*** MATERIAL PROVIDED Section Begins ***

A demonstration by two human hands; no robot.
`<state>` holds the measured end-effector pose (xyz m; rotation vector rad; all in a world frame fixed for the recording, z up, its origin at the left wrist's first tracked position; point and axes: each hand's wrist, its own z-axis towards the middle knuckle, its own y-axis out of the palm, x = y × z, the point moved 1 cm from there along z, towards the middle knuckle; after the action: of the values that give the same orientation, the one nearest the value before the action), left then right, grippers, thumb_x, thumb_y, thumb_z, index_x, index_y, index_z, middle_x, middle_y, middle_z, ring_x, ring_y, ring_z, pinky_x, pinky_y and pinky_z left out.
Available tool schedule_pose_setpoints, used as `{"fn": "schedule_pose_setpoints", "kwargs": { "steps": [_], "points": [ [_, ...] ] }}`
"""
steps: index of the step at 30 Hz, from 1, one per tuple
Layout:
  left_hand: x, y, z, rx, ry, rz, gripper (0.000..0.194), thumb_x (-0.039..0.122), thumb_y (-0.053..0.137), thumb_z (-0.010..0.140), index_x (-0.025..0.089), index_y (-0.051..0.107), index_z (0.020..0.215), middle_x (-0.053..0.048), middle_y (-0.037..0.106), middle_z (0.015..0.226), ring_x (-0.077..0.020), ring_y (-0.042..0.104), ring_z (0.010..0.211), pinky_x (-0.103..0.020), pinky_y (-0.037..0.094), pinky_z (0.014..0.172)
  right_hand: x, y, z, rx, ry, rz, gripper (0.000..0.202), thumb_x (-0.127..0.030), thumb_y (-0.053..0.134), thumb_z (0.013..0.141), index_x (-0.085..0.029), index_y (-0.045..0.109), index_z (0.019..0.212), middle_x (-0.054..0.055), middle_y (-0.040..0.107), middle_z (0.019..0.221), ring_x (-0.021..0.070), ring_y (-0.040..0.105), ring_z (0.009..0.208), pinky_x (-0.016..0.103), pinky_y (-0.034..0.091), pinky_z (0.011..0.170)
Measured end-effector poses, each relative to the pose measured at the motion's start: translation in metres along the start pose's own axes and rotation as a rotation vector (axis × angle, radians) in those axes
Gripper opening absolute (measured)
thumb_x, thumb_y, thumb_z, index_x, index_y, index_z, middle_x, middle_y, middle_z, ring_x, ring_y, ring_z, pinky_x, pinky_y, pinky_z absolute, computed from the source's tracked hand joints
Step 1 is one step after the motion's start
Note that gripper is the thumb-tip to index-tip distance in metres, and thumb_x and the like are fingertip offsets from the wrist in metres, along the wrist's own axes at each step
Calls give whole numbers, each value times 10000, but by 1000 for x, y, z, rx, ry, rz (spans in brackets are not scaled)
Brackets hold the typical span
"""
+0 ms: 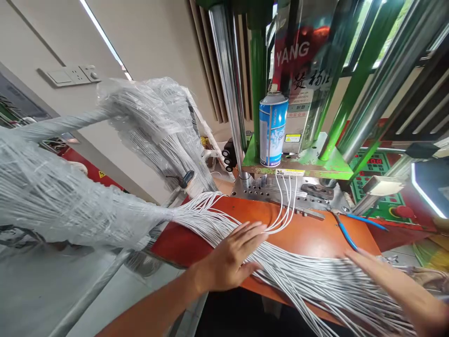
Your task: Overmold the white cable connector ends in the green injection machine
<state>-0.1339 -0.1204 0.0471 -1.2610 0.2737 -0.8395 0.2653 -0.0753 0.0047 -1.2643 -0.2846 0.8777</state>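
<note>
While the left hand (228,257) lies flat, fingers spread, on the white wires (298,276), the blurred right hand (365,263) rests there, finger spread unclear.

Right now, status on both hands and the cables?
Left hand open, flat on white cable bundle. Right hand open, blurred, on same bundle. Four cables loop into mold plate. Blue-handled cutters lie beside.

white cables (298,276) | loose bundle fanned flat across orange table; few ends bent up into mould
</note>
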Motion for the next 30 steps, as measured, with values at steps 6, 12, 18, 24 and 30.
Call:
{"fn": "schedule_pose_setpoints", "kwargs": {
  "steps": [6,12,18,24,30],
  "points": [
    [-45,33,157,-83,269,29,392,74,432,972,133,623,1309,-101,669,1362,-184,575,1326,-364,402,1164,-112,25,142,-492,106,111,985,-792,688,767,-39,549,1386,301,573,1380,427,568,1274,536,503,1016],
    [-83,33,159,-188,348,366,303,305,443,1060,112,665,1133,-124,722,1066,-259,613,1178,-537,283,1218,-131,53,172,-571,63,306,230,-345,643,899,-151,673,1019,112,730,912,261,694,817,335,500,719],
    [-131,-10,54,-135,14,407,236,242,485,1042,132,662,1153,-102,724,1055,-257,609,1217,-522,354,1169,-80,62,177,-665,187,958,236,-329,519,967,-180,576,793,24,679,682,122,551,562,227,396,521],
    [-124,-1,43,80,-94,250,240,172,488,1025,161,684,1162,-96,737,1188,-233,610,1281,-514,350,1187,-84,58,183,-663,262,760,243,-279,457,994,-176,584,814,83,733,766,178,681,633,256,462,572],
    [-20,-7,85,180,108,-213,412,282,507,1032,138,523,1418,-165,671,1307,-251,613,1268,-420,472,1097,-103,21,163,-382,176,298,227,-257,493,975,-164,668,864,142,715,832,245,683,754,340,465,710]
  ]
}}
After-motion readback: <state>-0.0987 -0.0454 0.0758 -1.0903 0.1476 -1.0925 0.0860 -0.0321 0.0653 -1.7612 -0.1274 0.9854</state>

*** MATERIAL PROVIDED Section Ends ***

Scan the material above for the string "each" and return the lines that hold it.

▶ **RESULT OF THE TASK**
`<state>` holds the measured end-effector pose (xyz m; rotation vector rad; all in a world frame fixed for the recording, z up, its origin at the left wrist's first tracked position; point and axes: each hand's wrist, its own z-axis towards the middle knuckle, its own y-axis out of the palm, x = y × z, the point moved 1 cm from there along z, towards the middle knuckle; after the action: of the values that give the same orientation, the one nearest the value before the action), left then right, grippers, thumb_x, thumb_y, thumb_z, index_x, index_y, index_z, middle_x, middle_y, middle_z, ring_x, ring_y, ring_z, pinky_x, pinky_y and pinky_z left out.
Measured end-effector poses, each relative to the pose measured at the motion's start: translation in metres along the start pose's own axes and rotation as a rotation vector (axis × angle, radians) in those axes
Note that gripper is the thumb-tip to index-tip distance in metres, and thumb_x and the like are fingertip offsets from the wrist in metres, along the wrist's own axes at each step
Calls give whole numbers, each value times 10000, but by 1000 for x, y, z, rx, ry, rz (spans in brackets are not scaled)

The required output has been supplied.